▶ WHAT YOU HAVE TO DO:
Filter out all lines without the word "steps" from the data below, please, and copy the rest.
..........
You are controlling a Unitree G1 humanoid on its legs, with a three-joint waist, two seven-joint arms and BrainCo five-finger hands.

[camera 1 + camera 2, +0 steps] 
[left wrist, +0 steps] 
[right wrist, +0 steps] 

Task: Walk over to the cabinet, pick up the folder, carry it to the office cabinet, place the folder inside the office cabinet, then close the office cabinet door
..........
▶ WRITTEN REPLY:
[camera 1 + camera 2, +0 steps] 
[left wrist, +0 steps] 
[right wrist, +0 steps] 

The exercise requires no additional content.